I wish I had it in me to be this person.  I do, just not all the time.  Don't get me wrong, I LOVE MY JOB.  I thoroughly enjoy first graders (they still say funny stuff like Kindergartners, but they're not as inexperienced as Kindergartners and, for the most part, know you should go to the bathroom in a toilet).  There is something to laugh about every single day.  I often find myself saying things like, "Hold your balls!" which is very funny after you've shouted it down the hallway at the top of your lungs without thinking of what you sound like but in an instant realizing what you sound like.  My colleagues and I are good friends and I'm looking forward to seeing them again and hearing about their summer adventures.
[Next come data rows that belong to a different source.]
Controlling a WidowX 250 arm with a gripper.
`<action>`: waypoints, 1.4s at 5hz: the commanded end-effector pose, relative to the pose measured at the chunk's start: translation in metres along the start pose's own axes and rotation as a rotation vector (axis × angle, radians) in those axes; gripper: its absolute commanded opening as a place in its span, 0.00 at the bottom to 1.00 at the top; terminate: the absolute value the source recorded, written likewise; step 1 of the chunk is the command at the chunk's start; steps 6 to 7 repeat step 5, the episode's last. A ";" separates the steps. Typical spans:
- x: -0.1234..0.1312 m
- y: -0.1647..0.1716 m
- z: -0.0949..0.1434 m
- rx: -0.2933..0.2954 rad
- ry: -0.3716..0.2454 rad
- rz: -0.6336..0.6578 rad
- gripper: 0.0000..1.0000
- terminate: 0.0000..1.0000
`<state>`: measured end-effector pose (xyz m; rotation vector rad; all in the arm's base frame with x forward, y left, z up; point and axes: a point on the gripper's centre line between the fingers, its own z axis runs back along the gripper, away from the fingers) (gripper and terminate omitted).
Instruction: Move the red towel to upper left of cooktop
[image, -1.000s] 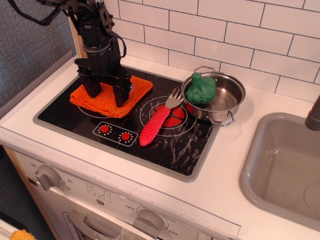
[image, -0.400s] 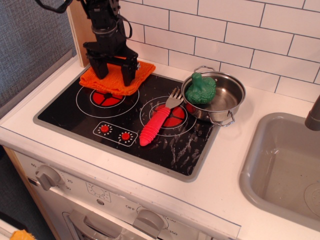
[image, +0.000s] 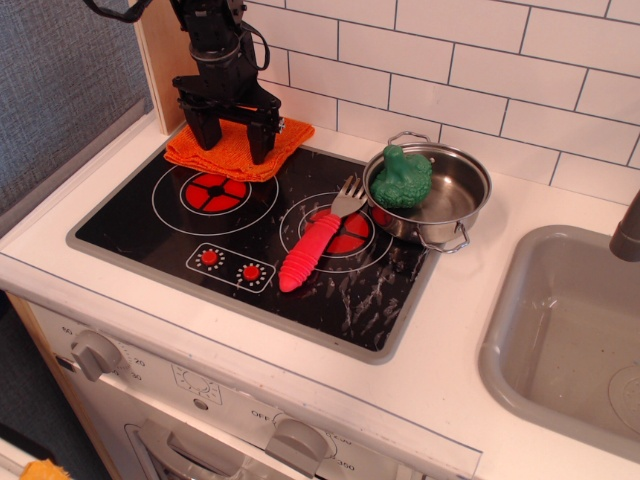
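The red towel lies at the far left corner of the cooktop. It partly covers the grey rim there, and its near edge hangs a little over the ring of the left burner. The red marks of that burner are all visible. The black hand stands upright over the towel, with its two fingers spread apart and their tips down on the cloth, one near the left side and one near the right side. The fingers are wide open and the cloth lies flat between them, so the hand does not seem to pinch anything, though from this angle I cannot tell whether the tips press on the cloth or only touch it.

On the right burner lies a fork with a red ribbed handle, its grey prongs pointing to the far right, toward a steel pot. The pot stands at the right far corner of the cooktop, partly over the rim, and a green broccoli toy sits inside it. Two red dial symbols are on the near side of the cooktop. To the right, the white desk holds a grey sink. A white tile wall is behind.
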<state>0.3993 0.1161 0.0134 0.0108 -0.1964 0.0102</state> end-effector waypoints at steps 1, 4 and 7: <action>0.037 -0.006 0.100 -0.023 -0.141 0.005 1.00 0.00; 0.016 -0.009 0.114 -0.034 -0.119 -0.023 1.00 0.00; 0.016 -0.009 0.114 -0.034 -0.119 -0.023 1.00 1.00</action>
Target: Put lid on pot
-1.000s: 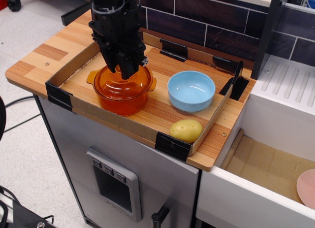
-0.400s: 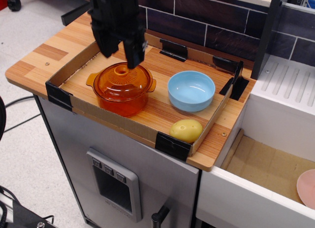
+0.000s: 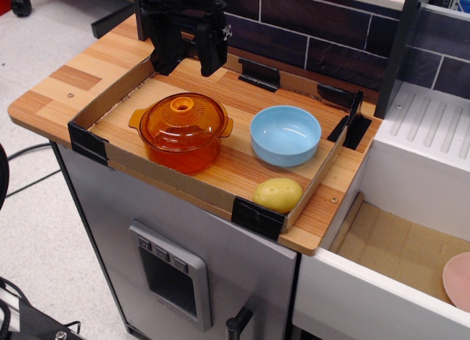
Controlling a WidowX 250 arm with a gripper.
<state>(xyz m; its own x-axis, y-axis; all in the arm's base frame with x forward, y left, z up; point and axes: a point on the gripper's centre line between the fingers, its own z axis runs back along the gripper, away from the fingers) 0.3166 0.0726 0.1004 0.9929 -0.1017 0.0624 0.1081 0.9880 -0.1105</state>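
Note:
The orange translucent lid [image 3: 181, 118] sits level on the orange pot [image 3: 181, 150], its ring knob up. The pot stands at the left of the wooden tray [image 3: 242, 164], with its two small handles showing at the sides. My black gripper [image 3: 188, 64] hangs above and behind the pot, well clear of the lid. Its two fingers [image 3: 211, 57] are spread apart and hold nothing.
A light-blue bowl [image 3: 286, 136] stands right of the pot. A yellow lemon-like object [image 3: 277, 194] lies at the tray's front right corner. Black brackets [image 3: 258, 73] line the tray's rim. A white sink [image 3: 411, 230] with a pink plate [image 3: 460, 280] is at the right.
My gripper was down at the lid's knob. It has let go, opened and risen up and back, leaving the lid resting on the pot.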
But most of all I'm looking forward to meeting the little guys and gals I'll be hanging out with all year.

What I dread is the alarm clock, the scheduling of every single minute once that bell rings at 8:45. I am a slave to the clock, even after school.  There is never enough time to do everything:  stretch, greet, play, draw, spell, paint, read, count, go to recess, go to the bathroom, eat a snack, teach some more, discipline, be on yard duty,  oh $hit, I forgot to run copies, inhale lunch because there's work to do!, go to the line, listen, talk, walk, sit quietly, make-the-children-be-still-and-listen-to-a-story, draw some more, cut, glue, clean up, recess, bathroom, gulp water, sing, dance, stretch, cubbies, chairs up, clean the floor, bell, staff meeting, team meeting, site council meeting, patch meeting, or maybe I could just....breathe.  But no.  My brain immediately goes to what I have to get ready for the next day.  No matter what was accomplished on any given day, I feel behind and I know I will never be caught up.  There is always, always something that needs doing.

People ask, "What are you going to do with yourself with all that time off?  Won't you get bored?" 

I asked my Magic Eyeball this question, "Will I get bored this summer?"  Know what it said? 

"Yeah right."

1 comment:

  1. Only another teacher could understand :) See you Wednesday!